E’ notizia di stamattina infatti che, all’apertura del G7 a Biarritz, il presidente francese Emmanuel Macron ha dichiarato la mobilitazione di tutte le potenze riunite per aiutare il Brasile a lottare contro il fuoco in Amazzonia e per la riforestazione. In questo senso la Francia annuncia di essere pronta a opporsi all’accordo Mercosur implicando un arresto del trattato commerciale che permette il libero scambio tra Unione Europea e America del Sud. Questa mossa non vede però accordo con Berlino e Trump non si lascia scappare occasione per insinuare una minaccia di conflitto con la Francia e l’UE con l’idea di tassare i vini francesi in reazione alla tassazione dei giganti americani dell’informatica. Il presidente USA ha inoltre comunicato mediante un tweet di essere pronto ad aiutare il suo caro collega Bolsonaro dato che « Le nostre prospettive commerciali sono entusiasmanti e il nostro legame è forte, forse più di sempre”.
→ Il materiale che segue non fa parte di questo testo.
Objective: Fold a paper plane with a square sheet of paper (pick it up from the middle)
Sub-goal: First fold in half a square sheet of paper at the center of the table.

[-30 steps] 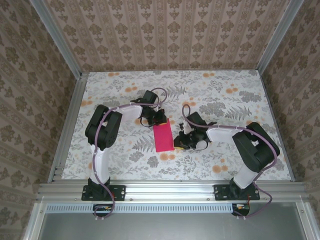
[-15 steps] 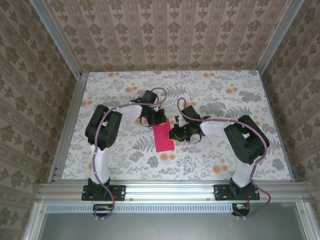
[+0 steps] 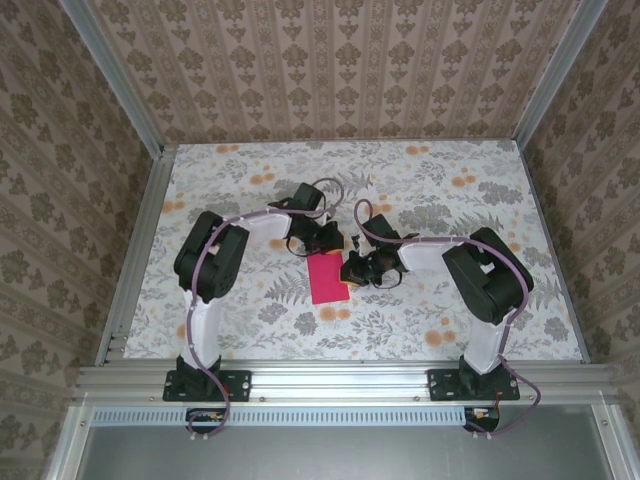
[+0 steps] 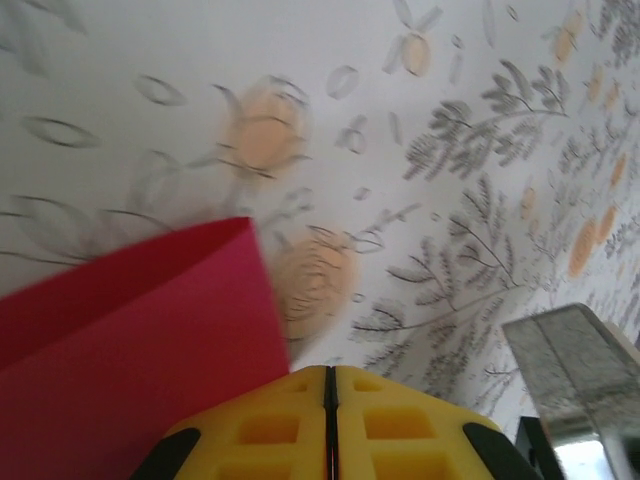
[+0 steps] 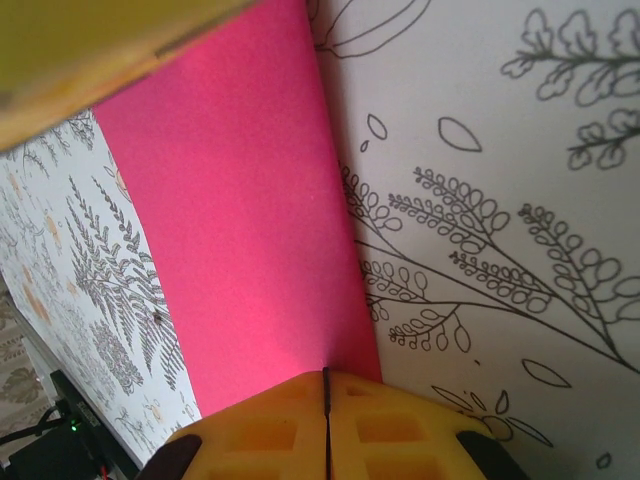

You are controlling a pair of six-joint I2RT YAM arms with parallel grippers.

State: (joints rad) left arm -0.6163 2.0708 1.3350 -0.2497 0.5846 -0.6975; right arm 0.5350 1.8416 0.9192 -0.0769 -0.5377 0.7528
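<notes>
Although the square sheet of paper lies as a narrow pink rectangle, seemingly folded in half, mid-table on the flowered tablecloth, no dart shape exists yet. The left gripper sits at its 12 o'clock edge and the right gripper at 3 o'clock. Both have their fingers closed together, apparently pressing rather than holding. By my judgement, the nose and wing folds are left to do.

Matt pink paper, printed tablecloth
</notes>
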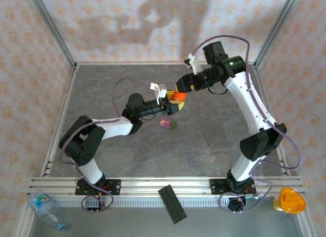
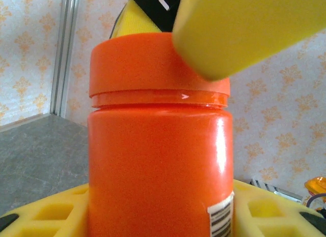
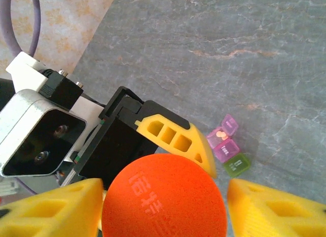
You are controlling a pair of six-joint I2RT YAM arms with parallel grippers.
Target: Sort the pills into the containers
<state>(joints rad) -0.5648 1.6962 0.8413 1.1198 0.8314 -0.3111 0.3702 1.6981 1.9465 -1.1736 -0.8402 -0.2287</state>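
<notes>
Aloft, the left gripper (image 1: 170, 108) clamps the orange bottle (image 2: 158, 170); the right gripper (image 3: 164, 204) straddles its cap (image 2: 147, 63), whether pinching I cannot tell. Pink and green containers (image 3: 228, 145) sit on the worktop (image 1: 204, 145) nearby.

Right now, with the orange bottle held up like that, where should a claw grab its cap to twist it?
Grip the cap by its round side wall, coming straight down from above, a finger on each opposite side. The orange bottle is held upright and the left gripper clamps its body, leaving just the top free.
</notes>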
Insomma, un nuovo puzzle internazionale si sta giocando ai piani alti tra interessi economici, geopolitici e minacce dell’ultim’ora, il tutto condito da grandi dichiarazioni per il bene dell’ambiente da parte dei grandi riuniti in queste ore a Biarritz che contemporaneamente sono i mandanti della repressione che non ha tardato a colpire i numerosi militanti di varie associazioni e collettivi ecologisti e ambientalisti di tutta Europa giunti al contro-sommet. Ma il tentativo di lavarsi la coscienza è evidentemente ricoperto di fuliggine. Un rapporto pubblicato il 25 aprile scorso da parte dell’organizzazione Amazon Watch accusa numerose industrie nord americane e europee di partecipare alla distruzione della foresta amazzonica e di rendersi complici della deforestazione illegale attraverso i loro rapporti commerciali con quelle aziende brasiliane condannate per tali atti. In particolare, industrie francesi e tedesche specializzate nell’importazione di legno e di bacche di acai dirette ai mercati del biologico (!), hanno intrattenuto tra il 2018 e il 2019 importanti rapporti commerciali con queste aziende. Così come la BNP Paribas e altre banche occidentali perpetrano copiosi investimenti nel commercio delle materie prime.
Intanto, nel Paese si sono mobilitate più di 80 città contro le conseguenze che questo incendio potrà avere sul territorio, sulle popolazioni indigene e sul mondo tutto, assumendo sin da subito toni di feroce contestazione all’operato del governo di ultra destra. Da San Paolo a Brasilia a Rio de Janeiro studenti, esponenti di sindacati, insegnanti, leader indigeni sono scesi in piazza per protestare contro le politiche di Bolsonaro nell’ambito dell’educazione, criticando la riforma del sistema pensionistico e le limitazioni al bilancio scolastico. Migliaia di donne autoctone si sono mobilitate contro le politiche di genocidio e contro lo sfruttamento indiscriminato delle miniere in territori indigeni. Si fanno strada, sotto il pesante cielo di cenere che avvolge il Sud America e che fa sentire il suo acre odore fin dall’altra parte dell’Oceano, importanti rivendicazioni per un sistema più equo, di distribuzione delle risorse, di vivibilità e di rispetto per la terra e per i suoi abitanti.